PROBLEM DETAILS:
For the listing below, return the line containing "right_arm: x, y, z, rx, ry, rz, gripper", the line containing "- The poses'", and all lines in between, exactly as written and nothing else.

DATA RECORDS:

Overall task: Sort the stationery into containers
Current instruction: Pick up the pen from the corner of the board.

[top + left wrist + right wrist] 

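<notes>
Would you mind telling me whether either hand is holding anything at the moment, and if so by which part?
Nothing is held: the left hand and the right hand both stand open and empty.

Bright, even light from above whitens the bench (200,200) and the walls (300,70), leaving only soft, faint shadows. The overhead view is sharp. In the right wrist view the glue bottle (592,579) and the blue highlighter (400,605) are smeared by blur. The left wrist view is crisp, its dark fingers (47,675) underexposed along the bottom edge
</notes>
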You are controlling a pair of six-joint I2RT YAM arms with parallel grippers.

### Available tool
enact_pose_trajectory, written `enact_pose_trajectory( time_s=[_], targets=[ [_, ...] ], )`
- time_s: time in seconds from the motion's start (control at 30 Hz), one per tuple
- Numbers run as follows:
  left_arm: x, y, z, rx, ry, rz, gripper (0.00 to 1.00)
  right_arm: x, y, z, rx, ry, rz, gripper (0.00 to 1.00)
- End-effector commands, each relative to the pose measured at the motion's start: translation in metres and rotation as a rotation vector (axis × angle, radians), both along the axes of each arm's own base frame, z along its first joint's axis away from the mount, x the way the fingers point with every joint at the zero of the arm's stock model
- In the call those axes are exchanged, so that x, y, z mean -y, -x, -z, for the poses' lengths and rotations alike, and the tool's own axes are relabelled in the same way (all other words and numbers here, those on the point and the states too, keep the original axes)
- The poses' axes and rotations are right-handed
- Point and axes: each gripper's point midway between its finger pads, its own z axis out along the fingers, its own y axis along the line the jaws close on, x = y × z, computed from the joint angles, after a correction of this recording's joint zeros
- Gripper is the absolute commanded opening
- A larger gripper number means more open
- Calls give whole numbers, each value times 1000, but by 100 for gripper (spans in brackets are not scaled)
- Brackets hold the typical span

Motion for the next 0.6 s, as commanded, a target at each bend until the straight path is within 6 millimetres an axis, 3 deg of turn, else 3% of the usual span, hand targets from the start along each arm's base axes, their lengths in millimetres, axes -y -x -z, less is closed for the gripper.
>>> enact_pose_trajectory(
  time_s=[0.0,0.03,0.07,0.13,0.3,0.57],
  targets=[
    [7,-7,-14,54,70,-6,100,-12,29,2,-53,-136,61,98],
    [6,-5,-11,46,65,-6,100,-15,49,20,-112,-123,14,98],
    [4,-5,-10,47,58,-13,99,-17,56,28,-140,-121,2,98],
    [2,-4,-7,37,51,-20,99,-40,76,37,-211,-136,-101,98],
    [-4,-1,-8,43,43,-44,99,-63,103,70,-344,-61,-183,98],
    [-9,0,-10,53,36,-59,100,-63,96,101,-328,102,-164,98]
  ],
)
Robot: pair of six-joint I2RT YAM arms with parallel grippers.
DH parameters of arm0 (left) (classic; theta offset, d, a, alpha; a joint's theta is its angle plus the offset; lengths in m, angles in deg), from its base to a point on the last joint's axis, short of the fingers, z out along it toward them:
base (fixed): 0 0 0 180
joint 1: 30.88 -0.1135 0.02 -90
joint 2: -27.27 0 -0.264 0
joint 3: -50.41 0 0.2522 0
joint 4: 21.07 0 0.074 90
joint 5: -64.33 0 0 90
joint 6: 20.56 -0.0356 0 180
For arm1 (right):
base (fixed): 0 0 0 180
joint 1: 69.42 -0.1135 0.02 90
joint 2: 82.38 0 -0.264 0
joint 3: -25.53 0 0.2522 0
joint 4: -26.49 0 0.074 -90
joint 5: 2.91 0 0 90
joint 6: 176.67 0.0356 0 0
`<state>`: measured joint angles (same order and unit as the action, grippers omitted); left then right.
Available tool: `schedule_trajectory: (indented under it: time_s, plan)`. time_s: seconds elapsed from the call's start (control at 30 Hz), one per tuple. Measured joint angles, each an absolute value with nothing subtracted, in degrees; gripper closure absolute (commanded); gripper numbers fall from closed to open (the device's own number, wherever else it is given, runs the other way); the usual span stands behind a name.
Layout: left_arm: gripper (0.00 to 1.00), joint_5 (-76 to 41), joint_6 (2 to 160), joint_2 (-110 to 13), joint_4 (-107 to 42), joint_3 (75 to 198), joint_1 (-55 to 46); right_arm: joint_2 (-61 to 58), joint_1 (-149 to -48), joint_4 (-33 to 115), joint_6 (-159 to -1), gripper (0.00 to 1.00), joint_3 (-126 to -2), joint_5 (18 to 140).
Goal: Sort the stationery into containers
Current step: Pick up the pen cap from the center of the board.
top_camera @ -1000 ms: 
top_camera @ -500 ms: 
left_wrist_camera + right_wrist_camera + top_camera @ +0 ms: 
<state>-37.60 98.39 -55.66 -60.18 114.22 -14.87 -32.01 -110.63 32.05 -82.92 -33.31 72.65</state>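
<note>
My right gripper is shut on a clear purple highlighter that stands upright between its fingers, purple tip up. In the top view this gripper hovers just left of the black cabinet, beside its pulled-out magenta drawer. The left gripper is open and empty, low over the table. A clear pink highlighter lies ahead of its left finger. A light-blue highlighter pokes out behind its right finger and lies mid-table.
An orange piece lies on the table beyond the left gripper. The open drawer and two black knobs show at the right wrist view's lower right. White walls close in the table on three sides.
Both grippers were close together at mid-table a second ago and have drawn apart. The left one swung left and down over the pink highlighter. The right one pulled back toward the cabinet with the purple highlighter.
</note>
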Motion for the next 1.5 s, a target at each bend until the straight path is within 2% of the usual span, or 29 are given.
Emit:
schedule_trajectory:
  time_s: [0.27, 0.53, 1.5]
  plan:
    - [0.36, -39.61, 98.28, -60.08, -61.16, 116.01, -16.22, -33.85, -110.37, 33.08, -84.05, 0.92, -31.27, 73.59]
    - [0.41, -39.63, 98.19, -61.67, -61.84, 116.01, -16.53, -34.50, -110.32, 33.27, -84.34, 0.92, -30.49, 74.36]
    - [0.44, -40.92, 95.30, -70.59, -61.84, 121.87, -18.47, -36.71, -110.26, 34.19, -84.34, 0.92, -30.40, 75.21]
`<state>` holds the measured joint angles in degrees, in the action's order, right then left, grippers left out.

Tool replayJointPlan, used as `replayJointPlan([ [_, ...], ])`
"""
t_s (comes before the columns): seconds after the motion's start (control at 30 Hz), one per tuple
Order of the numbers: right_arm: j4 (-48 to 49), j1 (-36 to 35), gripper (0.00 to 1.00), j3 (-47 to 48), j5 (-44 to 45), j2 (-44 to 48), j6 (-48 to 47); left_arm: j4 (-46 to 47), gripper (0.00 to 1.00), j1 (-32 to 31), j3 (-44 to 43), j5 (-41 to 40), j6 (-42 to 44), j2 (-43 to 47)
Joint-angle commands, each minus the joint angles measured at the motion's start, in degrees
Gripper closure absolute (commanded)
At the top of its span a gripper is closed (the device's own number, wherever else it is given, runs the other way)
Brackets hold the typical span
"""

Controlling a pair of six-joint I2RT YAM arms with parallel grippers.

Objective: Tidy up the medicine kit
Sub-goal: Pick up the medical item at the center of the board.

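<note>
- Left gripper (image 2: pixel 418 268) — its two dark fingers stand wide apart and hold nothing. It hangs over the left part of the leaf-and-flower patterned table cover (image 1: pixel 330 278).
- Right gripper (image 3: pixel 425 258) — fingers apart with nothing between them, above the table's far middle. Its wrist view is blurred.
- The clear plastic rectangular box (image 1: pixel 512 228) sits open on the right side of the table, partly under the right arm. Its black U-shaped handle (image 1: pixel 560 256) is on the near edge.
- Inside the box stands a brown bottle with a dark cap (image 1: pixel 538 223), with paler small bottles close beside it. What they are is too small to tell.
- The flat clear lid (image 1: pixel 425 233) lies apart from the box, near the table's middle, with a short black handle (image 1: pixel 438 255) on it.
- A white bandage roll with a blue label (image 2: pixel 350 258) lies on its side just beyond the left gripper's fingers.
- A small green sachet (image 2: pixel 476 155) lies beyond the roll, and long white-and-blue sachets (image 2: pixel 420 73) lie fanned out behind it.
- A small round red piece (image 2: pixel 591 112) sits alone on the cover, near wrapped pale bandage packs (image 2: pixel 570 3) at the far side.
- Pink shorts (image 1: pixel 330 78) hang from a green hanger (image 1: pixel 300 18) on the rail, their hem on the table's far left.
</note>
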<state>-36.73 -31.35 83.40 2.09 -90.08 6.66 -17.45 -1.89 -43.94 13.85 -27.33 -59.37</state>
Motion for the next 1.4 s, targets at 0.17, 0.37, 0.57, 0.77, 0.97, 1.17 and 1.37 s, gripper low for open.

WRITTEN ANSWER:
  right_arm: x, y, z, rx, ry, rz, gripper (0.00 to 1.00)
- End-effector commands, each relative to the pose measured at the motion's start: translation in metres and rotation as a rotation vector (axis × angle, radians), both along the axes of each arm's own base frame, z along its first joint's axis away from the mount, x the way the fingers point with every joint at the zero of the arm's stock model
- In the call those axes are exchanged, so that x, y, z mean -y, -x, -z, for the poses' lengths and rotations alike, and the tool's own axes are relabelled in the same way (all other words and numbers here, those on the point and the states too, keep the original axes)
- The poses' axes and rotations are right-handed

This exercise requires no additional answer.